The implementation you're providing corresponds to the contains(Object) method in the ArrayList class. The method you're using is actually HashSet.contains(Object).

The complexity of HashSet.contains(Object) is O(1). To achieve this, it uses a hash of the value stored to find the element searched for.

In the unlikely event that two objects share the same hash, both elements will be stored under the same hash in a list. This might be the reason that is misleading you to believe that the cost for HashSet.contains(Object) is O(n). Although there is a list, elements are nearly evenly distributed, and thus the list size tends to 1, transforming O(n) to O(1).

score 2 · Answer 2 · answered Oct 25 '17 at 15:15

As already explained in this answer your algorithm has already O(n) time complexity as HashSet’s lookup methods (includes both contains and add) have O(1) time complexity.
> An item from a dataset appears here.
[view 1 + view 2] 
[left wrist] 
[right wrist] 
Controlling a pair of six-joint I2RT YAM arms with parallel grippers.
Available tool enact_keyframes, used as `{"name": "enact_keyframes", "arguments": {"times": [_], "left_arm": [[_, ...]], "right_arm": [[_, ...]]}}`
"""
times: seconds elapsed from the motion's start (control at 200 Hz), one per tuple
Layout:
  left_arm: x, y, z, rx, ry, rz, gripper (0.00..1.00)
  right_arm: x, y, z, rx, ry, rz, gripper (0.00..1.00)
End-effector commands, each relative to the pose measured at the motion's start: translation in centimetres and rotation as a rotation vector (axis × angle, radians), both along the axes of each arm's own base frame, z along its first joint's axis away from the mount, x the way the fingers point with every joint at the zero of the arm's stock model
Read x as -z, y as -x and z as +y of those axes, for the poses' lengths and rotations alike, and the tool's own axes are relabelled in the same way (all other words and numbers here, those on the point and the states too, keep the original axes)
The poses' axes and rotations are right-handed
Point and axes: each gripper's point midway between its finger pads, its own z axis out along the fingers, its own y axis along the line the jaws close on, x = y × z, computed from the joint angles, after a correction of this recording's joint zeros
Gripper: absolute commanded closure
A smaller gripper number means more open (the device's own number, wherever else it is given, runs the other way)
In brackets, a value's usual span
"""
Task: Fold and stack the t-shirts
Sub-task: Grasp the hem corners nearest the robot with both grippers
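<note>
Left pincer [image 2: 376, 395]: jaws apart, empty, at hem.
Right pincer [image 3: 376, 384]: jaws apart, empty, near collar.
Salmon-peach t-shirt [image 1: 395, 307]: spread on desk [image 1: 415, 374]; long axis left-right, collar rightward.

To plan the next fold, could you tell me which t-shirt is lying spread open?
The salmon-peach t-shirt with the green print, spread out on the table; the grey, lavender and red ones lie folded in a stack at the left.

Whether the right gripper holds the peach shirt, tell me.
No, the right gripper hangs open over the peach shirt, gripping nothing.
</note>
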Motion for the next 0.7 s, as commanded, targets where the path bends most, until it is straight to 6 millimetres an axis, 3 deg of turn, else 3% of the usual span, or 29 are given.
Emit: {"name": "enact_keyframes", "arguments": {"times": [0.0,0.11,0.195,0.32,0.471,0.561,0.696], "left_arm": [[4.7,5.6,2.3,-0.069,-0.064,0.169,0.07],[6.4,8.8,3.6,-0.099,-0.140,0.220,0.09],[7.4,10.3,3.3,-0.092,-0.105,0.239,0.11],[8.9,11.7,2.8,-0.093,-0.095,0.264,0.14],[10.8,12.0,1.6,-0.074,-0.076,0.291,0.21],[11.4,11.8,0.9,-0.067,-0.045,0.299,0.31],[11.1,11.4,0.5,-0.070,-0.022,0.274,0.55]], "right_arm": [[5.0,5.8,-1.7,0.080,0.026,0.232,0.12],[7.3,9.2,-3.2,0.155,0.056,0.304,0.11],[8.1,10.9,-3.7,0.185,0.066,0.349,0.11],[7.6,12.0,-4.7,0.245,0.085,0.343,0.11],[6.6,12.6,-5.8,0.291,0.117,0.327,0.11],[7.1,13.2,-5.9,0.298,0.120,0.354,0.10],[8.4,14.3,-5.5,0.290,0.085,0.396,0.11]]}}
Still, you can improve your method, as there as no reason to perform two lookups for each element:

static int firstDuplicate(int[] a) {
    Set<Integer> result = new HashSet<>();
    for(int i: a) if(!result.add(i)) return i;
    return -1;
}

The contract of Set.add is to only add a value (and return true) if the value is not already contained in the set and return false if it is already contained in the set.

Using this you may end up with half the execution time (it’s still the same time complexity) and have simpler code…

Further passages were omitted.